Folge der Verletzung der Treuepflicht im Rahmen eines Handelsvertretervertrags, Beendigung des Handelsvertretervertrags ohne Ausgleich
Das französische Handelsgesetzbuch sieht vor, dass der Handelsvertreter, im Falle der Beendigung seiner vertraglichen Beziehungen zum Unternehmer, Anspruch auf eine Ausgleichszahlung als Entschädigung für den erlittenen Schaden hat. Der Handelsvertreter verliert seinen Anspruch auf Ausgleich in Fällen wie die grobe Fahrlässigkeit.

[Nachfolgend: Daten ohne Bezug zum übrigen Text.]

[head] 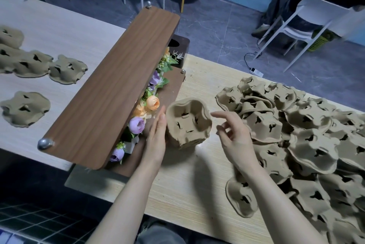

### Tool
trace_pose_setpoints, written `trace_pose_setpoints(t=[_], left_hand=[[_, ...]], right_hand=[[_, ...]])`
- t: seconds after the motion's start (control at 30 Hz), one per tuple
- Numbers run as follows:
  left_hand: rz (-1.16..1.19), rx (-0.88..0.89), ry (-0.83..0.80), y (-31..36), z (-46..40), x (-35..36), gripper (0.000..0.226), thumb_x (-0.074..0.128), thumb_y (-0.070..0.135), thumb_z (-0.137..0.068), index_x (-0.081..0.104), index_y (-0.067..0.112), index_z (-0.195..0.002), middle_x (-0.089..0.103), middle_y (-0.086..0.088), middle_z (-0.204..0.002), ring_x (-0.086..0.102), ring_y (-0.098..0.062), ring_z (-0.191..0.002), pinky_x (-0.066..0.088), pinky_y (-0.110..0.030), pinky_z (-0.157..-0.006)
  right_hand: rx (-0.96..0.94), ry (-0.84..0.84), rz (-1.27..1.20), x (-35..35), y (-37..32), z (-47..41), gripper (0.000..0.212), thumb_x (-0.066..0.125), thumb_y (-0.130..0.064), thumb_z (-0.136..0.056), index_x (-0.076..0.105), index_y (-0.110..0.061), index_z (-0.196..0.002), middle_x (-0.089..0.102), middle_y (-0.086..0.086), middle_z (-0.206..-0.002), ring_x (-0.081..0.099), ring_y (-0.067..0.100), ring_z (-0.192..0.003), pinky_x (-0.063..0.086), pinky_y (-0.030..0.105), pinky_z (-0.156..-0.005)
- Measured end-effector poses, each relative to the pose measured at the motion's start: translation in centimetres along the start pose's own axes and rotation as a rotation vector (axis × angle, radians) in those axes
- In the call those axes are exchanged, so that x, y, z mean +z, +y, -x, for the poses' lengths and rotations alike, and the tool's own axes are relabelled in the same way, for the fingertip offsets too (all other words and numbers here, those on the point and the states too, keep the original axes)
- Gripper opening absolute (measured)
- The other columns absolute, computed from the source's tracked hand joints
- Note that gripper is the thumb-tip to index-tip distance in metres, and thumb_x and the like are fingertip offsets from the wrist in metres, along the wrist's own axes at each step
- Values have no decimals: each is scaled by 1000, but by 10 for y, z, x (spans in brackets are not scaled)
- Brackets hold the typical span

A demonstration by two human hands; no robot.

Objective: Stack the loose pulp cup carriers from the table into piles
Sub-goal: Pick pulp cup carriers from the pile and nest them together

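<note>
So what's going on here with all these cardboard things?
A person is sorting pulp cup carriers into piles. A small stack stands on the table in front of them. The left hand lies flat against its side, fingers straight, steadying it. The right hand hovers beside it, fingers loosely curled, holding nothing. A big loose heap of carriers waits on the right. A few more lie on the other table, past a wooden divider with fake flowers.
</note>
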State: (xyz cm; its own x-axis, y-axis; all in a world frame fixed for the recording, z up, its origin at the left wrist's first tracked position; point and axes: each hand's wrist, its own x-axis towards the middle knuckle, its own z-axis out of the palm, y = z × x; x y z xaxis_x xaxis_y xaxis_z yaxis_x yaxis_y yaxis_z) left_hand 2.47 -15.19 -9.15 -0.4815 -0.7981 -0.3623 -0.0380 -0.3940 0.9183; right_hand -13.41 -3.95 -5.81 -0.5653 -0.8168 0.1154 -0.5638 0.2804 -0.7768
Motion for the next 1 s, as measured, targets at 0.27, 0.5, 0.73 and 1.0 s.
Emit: trace_pose_setpoints(t=[0.27, 0.5, 0.73, 1.0], left_hand=[[-52, 58, 13, 6, -29, 7, 40, 53, 23, -102, 51, 25, -141, 51, 6, -146, 45, -8, -136, 34, -31, -116], [-70, 87, 54, -8, -29, 12, 31, 56, 26, -100, 57, 23, -130, 59, 1, -137, 50, -15, -133, 39, -33, -112], [-191, 84, 56, -31, 7, 15, 48, 63, 44, -93, 41, 46, -136, 42, 10, -146, 34, -3, -141, 24, -23, -116], [90, 29, -5, -31, -20, 25, 69, 69, 49, -76, 54, 30, -140, 57, 9, -142, 48, -11, -136, 32, -47, -118]], right_hand=[[728, -29, -637, 25, -16, 42, 47, 65, -28, -89, 49, -21, -133, 62, 6, -109, 65, 14, -86, 56, 25, -66], [755, -239, -715, 64, -25, 45, 94, 60, -63, -83, -4, -51, -150, 32, -19, -154, 39, 7, -136, 37, 39, -110], [714, -83, -768, 59, 1, 20, 76, 61, -57, -78, 28, -47, -146, 55, -21, -137, 51, 4, -126, 39, 32, -97], [718, -48, -966, 52, 17, 9, 75, 70, -20, -78, 39, -24, -146, 71, -1, -116, 70, 8, -93, 52, 17, -63]])
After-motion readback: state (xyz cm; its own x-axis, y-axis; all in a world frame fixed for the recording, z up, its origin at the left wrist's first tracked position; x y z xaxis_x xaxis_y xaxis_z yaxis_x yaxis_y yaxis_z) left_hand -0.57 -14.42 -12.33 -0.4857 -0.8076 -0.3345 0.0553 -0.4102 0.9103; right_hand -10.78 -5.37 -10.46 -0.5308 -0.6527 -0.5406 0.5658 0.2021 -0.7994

Im vorliegenden Fall, der dem französischen BGH ("Cour de cassation") zur Prüfung vorgelegt wurde, stand im Handelsvertretervertrag eine Klausel, die wie folgt lautete:
"Jede Änderung, die dazu führt, dass Herr Y entweder die Leitung der Gesellschaft oder die Mehrheitsbeteiligung an ihr verliert, muss dem Auftraggeber spätestens vier Monate vor dem Eintreten der Änderung zur Genehmigung vorgelegt werden. Die Nichteinhaltung dieser Verpflichtung gilt als schwere Verfehlung des Handelsvertreters, die zu einer rechtmäßigen Kündigung des Mandats berechtigt."
Die Gesellschaft hat den Auftraggeber über die Kündigung ihres Geschäftsführers nicht informiert.
Die bloße Tatsache, dass dies im Vertrag festgelegt wurde, führt nicht unbedingt dazu, dass ein Verstoß als schwere Verfehlung eingestuft wird; das Gericht verfügt diesbezüglich über einen gewissen Ermessensspielraum.
Das Berufungsgericht entschied auf der Grundlage der für vertragliche Beziehungen unerlässlichen Treuepflicht.
Das Berufungsgericht leitete daraus ab, dass die Handelsvertreterin gegen ihre Treuepflicht, die für das Mandat im gemeinsamen Interesse unerlässlich ist, verstoßen hatte, und folgerte daraus, dass sie eine schwere Verfehlung begangen hatte, die den Abbruch der Geschäftsbeziehungen rechtfertigte und ihren Vertragspartner von der Zahlung der Ausgleichszahlung befreite.
Der französische BGH billigte diese Entscheidung und erinnerte bei dieser Gelegenheit daran, dass die Verpflichtung zur Loyalität und Information im Rahmen des Handelsvertretervertrags von entscheidender Bedeutung ist.